Here's a bunch of potential ideas, with brief comments on most:
African:
-The Bantu migrations, a series of "wave-advance" migrations in which the Bantu culture spread across sub-Saharan Africa.
Near East/Africa:
-The migration of the Israelites from Egypt to Canaan. Book of Exodus has some pretty specific geographic information in spots, and you can definitely find some interesting stuff on old cities like Jericho.
Polynesian/Oceania:
- The Polynesian migrations generally. A huge explosion of sea-based migration.

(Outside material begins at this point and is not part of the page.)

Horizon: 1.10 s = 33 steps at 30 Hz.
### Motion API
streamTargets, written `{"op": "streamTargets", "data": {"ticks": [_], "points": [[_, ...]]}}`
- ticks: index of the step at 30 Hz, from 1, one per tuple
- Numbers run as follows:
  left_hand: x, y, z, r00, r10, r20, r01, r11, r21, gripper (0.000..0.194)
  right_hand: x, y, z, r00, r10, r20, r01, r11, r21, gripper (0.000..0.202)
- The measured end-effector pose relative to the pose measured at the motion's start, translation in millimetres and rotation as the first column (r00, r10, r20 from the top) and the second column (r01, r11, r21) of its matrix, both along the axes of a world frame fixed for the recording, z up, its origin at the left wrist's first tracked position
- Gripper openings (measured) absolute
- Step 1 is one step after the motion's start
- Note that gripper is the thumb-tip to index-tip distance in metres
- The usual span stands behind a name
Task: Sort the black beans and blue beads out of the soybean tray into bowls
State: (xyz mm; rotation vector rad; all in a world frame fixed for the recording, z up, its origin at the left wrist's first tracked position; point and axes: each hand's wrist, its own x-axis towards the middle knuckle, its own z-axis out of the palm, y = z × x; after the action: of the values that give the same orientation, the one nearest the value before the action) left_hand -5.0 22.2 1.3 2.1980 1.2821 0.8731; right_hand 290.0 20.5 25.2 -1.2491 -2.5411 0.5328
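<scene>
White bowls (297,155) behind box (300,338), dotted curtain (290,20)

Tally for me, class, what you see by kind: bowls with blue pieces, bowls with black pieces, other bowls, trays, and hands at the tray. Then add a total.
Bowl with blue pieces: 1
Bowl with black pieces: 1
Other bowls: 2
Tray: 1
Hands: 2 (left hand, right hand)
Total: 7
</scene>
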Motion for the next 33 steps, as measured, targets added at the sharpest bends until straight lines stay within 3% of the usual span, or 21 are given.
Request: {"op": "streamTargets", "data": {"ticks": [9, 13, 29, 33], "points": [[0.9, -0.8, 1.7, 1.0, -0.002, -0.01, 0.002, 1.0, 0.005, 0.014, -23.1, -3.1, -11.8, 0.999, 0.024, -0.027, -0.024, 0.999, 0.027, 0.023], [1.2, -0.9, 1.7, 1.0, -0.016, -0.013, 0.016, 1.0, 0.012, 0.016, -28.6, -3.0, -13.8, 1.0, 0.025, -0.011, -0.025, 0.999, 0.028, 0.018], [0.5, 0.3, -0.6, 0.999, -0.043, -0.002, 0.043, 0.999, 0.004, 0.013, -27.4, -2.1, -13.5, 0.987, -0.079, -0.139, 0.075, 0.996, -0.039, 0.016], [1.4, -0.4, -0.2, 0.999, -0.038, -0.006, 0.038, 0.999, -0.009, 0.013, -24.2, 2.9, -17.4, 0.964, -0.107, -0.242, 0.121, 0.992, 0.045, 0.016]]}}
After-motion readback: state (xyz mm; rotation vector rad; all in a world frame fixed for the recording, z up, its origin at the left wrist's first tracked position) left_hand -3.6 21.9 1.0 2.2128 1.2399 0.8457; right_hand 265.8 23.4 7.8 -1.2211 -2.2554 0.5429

- The Hawaiians. Depending on how exactly you're defining "ancient," the migration-era Hawaiians are a great one (though much later, historically, with the first migratory wave in/around 500-600, and the second wave, the major one, around 1000). Check out the introduction in "The Legends and Myths of Hawaii," by His Hawaiian Majesty, King David Kalakaua. It's based on old scholarship (around 1888), but it should give you some ideas about the Hawaiian migrations. There's some really interesting legendary material as a result of these migrations in the book, as well.
European:
- Goths:
-Tervingi
-Greuthingi
-Ostrogoths
-Visigoths
- The Vandals (and eventually the Alanni who joined them)
- The free Alanni (under Goar, who started in the Caucasus and ended up in what is now Brittany, France, while fleeing from the Huns.)
- The Huns (easily the biggest, most epic migration story ever, assuming that they and the Xiongnu (pronounced something like Shung-nu) in Chinese sources are the same people. Check this out on Wikipedia, which has a pretty decent article on the Hun/Xiongnu theory, and the arguments both for and against.)
Asian:
-Yuezhi (these guys are interesting because they show up in both Chinese and Western European ancient writers.)
-Wusun
Unfortunately, I'm not aware of any specific major migrations in the Americas before the modern period. I know the migrations were there, but I don't know what they were.
If you want to do some group in Europe during the period from AD100 to AD1000, and if you have time (unlikely, but if you do), I'd strongly recommend reading "Empires and Barbarians" by Peter Heather, which basically analyzes migration and state development in the late ancient and early medieval world.
Don't know if this helps, but hopefully you can get some ideas from it.